Eleady-Cole was educated at the Methodist Boys High School, where he was appointed as the head boy of the school.

He proceeded to the Prince of Wales School, Freetown, where he gained a foundation in the sciences. The school produced several medical doctors in Sierra Leone including Robert Wellesley-Cole and Raymond Sarif Easmon.

He received a government scholarship to study medicine in England at Gonville and Caius College, University of Cambridge where he obtained the MB ChB in 1961.

After completing his studies at Cambridge University, he subsequently received the DTM&H at the University of Liverpool in 1964.

Eleady-Cole collaborated with Dr Robert A. Bruce at the University of Washington between 1969 and 1970. He arrived back in Sierra Leone in 1970.

==Medical career==
Eleady-Cole returned to Sierra Leone and as a government medical officer practiced in Bo, Sierra Leone. He returned to Freetown, Sierra Leone, where he practiced at Hill Station, Sierra Leone.

He was appointed as one of the physicians of Sir Milton Margai, the first prime minister of Sierra Leone before his death in 1965.

Eleady-Cole was a consultant cardiologist at Connaught Hospital and became a Senior Consultant. He established the Intensive Care Unit at Connaught Hospital Freetown. Eleady-Cole also brought the first kidney dialysis machine to Sierra Leone.

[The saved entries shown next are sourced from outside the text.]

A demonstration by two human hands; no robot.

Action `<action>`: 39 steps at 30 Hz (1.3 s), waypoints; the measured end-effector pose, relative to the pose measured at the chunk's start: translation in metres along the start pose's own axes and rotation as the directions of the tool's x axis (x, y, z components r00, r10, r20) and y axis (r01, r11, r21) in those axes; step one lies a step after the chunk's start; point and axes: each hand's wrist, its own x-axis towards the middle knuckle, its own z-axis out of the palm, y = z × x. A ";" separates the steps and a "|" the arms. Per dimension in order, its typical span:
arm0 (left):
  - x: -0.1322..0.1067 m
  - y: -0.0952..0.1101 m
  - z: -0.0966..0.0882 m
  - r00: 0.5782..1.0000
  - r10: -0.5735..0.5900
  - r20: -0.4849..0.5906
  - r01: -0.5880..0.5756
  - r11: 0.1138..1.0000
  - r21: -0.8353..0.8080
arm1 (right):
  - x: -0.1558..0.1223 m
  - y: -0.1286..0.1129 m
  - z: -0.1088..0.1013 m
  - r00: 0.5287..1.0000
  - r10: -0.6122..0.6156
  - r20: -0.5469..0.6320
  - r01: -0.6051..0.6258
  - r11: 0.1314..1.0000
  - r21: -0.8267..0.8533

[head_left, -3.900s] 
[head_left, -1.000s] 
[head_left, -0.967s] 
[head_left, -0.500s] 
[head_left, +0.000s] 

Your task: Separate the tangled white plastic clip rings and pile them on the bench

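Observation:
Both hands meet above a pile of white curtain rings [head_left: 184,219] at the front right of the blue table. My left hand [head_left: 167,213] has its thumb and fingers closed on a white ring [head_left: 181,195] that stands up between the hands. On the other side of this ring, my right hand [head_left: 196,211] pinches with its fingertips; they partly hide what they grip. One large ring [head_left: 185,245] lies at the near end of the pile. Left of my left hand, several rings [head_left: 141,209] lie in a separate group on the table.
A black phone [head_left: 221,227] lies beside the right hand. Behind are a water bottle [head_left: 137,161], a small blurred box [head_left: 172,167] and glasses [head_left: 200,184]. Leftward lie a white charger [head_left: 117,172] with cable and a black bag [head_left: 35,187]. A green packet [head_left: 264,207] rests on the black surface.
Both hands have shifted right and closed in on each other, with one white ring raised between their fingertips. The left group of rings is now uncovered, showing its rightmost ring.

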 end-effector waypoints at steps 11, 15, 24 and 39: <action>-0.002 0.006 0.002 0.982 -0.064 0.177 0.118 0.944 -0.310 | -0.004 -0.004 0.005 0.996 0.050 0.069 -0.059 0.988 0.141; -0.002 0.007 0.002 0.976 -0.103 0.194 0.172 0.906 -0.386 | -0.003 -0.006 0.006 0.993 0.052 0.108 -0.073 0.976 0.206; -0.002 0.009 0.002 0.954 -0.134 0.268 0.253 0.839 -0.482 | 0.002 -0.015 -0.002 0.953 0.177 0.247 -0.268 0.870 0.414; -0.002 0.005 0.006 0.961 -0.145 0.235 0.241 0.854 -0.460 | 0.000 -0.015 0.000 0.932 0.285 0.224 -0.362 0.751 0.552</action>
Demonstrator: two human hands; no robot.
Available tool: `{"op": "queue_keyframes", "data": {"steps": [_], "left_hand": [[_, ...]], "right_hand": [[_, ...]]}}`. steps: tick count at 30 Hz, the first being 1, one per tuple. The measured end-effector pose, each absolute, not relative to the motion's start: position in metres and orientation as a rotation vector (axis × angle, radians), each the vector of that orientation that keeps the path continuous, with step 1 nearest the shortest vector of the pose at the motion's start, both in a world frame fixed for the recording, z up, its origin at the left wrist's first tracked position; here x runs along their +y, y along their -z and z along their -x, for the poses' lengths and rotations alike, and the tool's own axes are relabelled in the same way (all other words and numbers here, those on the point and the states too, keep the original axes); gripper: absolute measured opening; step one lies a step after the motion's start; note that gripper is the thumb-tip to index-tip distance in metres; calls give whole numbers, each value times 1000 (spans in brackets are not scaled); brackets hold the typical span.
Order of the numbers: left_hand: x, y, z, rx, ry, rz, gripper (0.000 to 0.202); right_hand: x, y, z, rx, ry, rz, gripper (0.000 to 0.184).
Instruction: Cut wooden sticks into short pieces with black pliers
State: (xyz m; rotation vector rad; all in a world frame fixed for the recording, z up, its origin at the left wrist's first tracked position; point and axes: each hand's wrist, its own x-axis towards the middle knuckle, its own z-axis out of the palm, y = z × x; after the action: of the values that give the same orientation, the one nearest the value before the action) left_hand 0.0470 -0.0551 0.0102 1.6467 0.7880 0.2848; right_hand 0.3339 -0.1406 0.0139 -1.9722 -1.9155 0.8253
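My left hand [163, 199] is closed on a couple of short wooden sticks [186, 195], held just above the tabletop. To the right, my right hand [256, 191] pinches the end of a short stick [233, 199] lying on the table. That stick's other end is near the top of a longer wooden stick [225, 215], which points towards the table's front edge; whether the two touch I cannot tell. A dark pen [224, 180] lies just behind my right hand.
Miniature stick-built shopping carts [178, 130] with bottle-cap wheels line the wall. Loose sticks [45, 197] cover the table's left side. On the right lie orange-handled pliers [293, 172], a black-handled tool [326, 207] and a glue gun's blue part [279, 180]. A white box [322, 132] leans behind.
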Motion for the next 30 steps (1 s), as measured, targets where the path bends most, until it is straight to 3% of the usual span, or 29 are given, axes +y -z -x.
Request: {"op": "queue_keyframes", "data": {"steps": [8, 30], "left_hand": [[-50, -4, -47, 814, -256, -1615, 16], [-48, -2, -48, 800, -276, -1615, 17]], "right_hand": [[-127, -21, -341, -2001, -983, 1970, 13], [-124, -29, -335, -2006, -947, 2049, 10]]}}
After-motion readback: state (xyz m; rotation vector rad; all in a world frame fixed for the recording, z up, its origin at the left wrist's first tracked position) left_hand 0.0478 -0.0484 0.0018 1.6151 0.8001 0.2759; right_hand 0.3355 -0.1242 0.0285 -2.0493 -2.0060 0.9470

He was also the private physician of President Siaka Stevens and also of President Joseph Saidu Momoh.

He was a Fellow of the Royal College of Physicians of Edinburgh in 1970. He was also a founder member of the West African College of Physicians.

==Honours==
He received the Order of the Republic of Sierra Leone for his contributions to medicine.

==Later years==
Eleady-Cole died in London, England on 9 October 1997.